> Brief
Say how many lines of the data below have the word "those" in them. Add nothing else.

> Provided records

..............................

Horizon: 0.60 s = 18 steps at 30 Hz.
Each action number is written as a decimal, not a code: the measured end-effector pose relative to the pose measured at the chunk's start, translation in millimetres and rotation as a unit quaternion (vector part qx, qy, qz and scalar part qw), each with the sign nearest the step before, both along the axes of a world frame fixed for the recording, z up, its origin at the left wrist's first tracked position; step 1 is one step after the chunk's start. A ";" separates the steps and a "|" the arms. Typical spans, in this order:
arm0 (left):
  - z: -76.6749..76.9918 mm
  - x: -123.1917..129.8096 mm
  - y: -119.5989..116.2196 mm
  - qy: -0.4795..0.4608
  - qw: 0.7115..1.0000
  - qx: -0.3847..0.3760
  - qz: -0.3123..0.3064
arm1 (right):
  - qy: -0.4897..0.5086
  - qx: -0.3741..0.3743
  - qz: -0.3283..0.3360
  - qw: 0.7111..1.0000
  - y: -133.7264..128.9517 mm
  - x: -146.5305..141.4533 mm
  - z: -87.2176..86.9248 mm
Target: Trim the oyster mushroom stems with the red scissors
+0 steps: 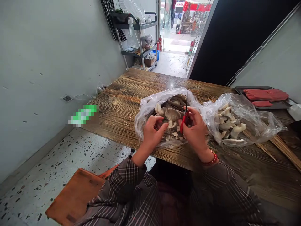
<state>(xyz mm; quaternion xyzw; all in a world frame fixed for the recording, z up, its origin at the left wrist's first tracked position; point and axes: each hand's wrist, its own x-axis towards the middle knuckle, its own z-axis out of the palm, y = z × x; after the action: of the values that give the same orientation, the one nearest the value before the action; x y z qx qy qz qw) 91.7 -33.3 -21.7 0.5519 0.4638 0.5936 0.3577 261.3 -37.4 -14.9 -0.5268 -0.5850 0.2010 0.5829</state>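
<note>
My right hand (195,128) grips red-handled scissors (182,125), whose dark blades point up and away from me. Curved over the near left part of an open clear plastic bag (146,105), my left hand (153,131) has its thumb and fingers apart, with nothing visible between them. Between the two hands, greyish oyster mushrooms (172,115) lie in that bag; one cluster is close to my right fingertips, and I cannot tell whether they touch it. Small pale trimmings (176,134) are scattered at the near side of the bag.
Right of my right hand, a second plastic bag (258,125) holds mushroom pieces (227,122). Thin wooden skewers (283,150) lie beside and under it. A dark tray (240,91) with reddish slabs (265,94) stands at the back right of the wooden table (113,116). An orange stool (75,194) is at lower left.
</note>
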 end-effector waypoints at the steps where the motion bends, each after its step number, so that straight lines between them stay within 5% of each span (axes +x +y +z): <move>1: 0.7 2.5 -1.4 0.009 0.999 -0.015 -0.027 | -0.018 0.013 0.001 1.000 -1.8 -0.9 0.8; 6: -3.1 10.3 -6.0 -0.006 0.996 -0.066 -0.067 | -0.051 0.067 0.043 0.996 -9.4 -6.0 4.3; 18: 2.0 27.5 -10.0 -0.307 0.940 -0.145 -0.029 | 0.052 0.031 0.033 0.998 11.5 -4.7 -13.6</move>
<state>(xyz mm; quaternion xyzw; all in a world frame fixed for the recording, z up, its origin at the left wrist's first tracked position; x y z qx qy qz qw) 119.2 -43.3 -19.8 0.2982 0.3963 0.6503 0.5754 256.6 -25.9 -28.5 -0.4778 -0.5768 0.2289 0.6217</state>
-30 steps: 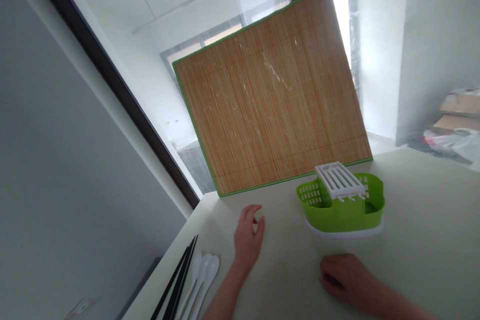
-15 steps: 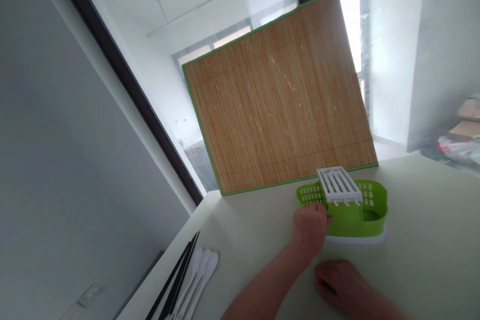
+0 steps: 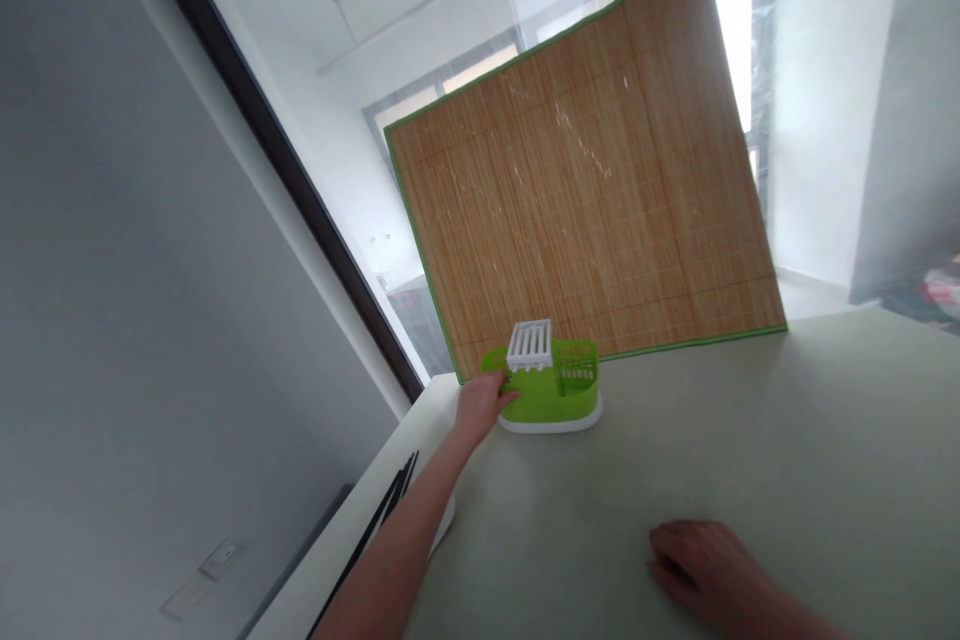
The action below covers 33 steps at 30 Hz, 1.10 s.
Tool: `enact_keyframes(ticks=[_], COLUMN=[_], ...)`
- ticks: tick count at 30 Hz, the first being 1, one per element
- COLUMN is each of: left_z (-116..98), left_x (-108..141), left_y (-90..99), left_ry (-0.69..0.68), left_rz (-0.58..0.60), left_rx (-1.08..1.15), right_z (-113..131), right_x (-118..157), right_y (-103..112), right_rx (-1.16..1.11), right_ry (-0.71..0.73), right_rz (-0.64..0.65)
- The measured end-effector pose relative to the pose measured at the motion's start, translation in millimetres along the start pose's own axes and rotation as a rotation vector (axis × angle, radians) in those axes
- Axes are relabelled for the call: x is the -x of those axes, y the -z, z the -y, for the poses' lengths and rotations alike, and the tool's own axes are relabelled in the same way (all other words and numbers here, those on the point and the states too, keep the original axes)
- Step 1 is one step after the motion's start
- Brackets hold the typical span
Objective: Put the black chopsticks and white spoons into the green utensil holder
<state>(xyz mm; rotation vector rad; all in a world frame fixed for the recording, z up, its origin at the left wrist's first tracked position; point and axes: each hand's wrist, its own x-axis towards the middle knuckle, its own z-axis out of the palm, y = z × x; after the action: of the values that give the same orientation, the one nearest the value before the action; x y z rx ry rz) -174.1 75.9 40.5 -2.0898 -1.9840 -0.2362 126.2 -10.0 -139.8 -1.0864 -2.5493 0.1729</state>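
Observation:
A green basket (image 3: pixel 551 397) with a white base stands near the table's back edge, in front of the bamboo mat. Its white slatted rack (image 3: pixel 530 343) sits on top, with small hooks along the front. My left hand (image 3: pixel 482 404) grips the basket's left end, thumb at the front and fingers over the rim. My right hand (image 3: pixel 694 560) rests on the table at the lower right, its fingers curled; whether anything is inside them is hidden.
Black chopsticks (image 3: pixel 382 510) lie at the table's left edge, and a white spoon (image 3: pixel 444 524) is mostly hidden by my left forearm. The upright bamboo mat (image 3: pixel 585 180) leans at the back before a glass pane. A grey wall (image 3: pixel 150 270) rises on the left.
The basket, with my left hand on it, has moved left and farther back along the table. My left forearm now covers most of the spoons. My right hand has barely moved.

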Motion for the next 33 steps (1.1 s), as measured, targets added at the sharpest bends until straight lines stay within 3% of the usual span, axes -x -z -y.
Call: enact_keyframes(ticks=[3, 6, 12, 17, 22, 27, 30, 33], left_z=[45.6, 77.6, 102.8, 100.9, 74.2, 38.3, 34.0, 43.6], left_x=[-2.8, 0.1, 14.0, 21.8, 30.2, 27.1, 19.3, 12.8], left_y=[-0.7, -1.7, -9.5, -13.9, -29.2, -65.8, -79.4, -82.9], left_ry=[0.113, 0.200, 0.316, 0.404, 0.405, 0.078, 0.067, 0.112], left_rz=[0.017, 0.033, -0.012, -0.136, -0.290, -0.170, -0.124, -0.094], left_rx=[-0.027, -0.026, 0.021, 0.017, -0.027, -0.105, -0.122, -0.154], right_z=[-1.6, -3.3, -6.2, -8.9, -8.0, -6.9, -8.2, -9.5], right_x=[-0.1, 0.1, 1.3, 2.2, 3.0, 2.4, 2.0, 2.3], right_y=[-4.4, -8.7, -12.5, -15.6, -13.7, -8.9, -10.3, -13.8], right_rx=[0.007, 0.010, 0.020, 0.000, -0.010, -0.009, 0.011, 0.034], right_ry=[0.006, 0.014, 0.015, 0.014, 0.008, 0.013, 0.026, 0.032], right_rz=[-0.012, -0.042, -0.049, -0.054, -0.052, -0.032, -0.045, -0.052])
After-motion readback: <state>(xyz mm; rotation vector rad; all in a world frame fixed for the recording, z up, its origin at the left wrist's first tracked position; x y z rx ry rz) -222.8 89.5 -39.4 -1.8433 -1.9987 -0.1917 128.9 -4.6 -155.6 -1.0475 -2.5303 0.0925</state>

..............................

> Solved exercise
2